[Items listed in a dataset]
******

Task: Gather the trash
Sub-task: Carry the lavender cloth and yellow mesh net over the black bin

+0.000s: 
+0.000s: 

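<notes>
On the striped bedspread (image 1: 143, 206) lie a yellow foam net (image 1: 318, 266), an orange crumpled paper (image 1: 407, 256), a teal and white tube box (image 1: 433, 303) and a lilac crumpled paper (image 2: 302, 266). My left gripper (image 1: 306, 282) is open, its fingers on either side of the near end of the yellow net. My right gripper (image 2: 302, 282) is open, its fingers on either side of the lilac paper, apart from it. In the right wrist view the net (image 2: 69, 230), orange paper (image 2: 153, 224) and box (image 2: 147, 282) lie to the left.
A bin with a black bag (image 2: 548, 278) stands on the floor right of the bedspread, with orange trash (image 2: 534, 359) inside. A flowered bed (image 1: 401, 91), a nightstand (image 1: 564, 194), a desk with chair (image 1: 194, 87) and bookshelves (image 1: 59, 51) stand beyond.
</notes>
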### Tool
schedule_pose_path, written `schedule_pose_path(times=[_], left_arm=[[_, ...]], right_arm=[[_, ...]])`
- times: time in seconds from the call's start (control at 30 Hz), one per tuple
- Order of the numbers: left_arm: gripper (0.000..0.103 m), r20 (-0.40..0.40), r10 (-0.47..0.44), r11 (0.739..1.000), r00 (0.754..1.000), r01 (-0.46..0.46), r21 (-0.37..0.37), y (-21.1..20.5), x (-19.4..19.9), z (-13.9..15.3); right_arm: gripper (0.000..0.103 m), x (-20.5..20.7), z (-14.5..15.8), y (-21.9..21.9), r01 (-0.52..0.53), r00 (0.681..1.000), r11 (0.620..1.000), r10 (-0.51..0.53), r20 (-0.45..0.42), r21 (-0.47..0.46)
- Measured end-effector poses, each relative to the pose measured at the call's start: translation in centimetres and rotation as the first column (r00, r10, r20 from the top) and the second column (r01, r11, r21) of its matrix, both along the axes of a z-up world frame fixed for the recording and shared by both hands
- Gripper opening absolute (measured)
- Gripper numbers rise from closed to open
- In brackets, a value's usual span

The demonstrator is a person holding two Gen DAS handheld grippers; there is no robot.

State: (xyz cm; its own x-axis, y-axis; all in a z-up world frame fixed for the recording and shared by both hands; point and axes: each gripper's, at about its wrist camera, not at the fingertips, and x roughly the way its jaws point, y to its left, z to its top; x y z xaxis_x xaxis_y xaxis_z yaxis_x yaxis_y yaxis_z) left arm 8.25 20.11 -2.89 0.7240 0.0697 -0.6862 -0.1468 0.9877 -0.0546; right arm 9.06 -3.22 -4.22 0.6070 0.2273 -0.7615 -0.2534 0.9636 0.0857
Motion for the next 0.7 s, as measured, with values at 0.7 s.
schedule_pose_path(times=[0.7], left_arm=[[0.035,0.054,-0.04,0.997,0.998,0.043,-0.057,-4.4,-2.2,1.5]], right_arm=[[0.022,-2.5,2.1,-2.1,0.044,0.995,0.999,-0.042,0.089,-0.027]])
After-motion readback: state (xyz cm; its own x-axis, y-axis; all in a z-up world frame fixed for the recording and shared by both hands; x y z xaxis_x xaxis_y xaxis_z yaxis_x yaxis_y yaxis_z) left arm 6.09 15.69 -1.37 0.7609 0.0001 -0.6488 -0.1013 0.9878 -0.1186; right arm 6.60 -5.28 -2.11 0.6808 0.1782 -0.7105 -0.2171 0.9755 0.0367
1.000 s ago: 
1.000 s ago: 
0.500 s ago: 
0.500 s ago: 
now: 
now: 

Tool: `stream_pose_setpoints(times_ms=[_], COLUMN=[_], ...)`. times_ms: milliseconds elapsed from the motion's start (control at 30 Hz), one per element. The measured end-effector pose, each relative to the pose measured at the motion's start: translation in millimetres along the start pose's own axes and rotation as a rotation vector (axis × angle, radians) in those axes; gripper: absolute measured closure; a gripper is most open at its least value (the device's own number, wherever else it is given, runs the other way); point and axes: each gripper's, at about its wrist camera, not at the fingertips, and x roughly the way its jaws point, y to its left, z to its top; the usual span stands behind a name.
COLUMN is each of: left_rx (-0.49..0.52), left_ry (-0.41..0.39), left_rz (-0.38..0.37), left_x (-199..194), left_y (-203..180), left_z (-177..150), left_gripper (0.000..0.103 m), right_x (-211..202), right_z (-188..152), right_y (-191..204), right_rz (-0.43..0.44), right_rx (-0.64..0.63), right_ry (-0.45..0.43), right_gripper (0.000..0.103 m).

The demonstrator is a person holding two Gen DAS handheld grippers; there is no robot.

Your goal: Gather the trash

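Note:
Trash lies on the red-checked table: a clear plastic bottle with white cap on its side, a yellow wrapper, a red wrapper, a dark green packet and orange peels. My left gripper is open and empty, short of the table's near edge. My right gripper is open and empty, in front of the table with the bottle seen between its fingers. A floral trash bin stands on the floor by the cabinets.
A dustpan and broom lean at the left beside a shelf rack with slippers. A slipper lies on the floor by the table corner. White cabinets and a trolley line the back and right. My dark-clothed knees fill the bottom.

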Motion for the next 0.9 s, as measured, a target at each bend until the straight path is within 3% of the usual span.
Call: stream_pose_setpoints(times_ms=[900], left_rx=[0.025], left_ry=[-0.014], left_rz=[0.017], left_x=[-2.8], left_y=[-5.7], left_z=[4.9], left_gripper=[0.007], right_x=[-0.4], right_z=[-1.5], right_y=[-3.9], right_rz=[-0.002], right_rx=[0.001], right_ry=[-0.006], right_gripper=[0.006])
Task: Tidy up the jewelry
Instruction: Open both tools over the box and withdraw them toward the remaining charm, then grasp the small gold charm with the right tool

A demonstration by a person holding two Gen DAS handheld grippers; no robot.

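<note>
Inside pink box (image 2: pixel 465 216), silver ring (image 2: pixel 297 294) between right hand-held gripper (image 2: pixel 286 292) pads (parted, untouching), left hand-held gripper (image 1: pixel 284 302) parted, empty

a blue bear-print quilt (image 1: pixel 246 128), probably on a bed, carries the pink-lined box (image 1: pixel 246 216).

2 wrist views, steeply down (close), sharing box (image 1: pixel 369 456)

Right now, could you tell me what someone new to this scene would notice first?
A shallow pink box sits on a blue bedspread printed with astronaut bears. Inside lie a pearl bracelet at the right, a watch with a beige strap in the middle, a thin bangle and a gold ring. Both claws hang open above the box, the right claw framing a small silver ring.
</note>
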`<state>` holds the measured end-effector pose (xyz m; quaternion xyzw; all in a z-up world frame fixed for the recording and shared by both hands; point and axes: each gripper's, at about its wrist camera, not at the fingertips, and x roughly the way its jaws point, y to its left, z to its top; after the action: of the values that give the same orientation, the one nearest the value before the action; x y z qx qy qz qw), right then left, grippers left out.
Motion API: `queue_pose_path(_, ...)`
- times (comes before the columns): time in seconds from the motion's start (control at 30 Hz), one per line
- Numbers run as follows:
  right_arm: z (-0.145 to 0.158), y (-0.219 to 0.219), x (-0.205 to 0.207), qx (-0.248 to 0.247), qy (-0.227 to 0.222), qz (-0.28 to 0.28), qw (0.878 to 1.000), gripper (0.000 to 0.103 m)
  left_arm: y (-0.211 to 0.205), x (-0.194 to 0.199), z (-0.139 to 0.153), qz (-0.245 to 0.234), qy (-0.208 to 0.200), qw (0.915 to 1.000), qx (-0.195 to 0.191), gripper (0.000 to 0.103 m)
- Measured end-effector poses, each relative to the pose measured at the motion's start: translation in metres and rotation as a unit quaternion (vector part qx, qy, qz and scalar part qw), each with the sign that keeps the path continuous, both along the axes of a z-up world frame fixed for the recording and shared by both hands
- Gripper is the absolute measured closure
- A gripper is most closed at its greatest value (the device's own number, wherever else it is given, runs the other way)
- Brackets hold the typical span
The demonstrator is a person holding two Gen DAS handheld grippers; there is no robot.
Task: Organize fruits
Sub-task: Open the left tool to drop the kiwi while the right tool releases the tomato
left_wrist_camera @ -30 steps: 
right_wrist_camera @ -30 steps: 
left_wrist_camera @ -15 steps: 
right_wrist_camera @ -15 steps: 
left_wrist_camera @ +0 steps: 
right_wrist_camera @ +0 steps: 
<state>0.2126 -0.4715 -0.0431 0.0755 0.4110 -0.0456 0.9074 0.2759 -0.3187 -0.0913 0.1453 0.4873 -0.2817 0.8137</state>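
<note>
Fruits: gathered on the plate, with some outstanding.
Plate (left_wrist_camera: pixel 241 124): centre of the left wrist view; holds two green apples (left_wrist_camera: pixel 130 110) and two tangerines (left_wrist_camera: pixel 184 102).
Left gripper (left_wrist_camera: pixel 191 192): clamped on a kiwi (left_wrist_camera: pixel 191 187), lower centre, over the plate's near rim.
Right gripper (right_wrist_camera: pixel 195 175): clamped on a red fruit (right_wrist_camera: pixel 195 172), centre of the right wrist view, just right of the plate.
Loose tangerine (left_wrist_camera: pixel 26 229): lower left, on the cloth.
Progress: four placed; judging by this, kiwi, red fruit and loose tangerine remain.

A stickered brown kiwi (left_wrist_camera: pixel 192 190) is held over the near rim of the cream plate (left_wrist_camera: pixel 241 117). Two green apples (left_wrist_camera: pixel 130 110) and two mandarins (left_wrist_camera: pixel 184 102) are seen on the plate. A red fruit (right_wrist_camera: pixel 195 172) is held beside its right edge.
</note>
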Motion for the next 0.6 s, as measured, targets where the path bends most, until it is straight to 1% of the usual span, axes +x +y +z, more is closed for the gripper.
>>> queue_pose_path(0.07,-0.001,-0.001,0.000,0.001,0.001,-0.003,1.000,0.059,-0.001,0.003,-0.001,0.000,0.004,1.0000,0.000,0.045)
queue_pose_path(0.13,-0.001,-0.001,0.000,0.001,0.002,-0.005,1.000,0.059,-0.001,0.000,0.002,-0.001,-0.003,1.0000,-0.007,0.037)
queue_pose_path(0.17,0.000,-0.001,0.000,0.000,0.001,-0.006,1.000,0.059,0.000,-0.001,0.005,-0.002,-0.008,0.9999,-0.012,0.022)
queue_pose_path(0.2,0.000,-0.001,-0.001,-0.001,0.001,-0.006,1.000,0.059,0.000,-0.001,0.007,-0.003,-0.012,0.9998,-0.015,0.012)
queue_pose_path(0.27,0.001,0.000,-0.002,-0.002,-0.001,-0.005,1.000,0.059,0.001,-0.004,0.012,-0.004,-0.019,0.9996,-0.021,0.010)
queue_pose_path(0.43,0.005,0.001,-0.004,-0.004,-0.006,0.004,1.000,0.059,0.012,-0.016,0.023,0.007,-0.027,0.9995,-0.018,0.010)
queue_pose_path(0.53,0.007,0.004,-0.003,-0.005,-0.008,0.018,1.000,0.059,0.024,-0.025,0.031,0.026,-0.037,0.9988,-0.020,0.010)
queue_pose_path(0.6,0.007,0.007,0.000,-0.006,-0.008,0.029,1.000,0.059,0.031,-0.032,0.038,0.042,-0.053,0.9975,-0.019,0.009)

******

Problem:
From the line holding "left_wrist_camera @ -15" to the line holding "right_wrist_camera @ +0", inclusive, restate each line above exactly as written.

Task response:
left_wrist_camera @ -15 steps: 
right_wrist_camera @ -15 steps: 
left_wrist_camera @ +0 steps: 
right_wrist_camera @ +0 steps: 

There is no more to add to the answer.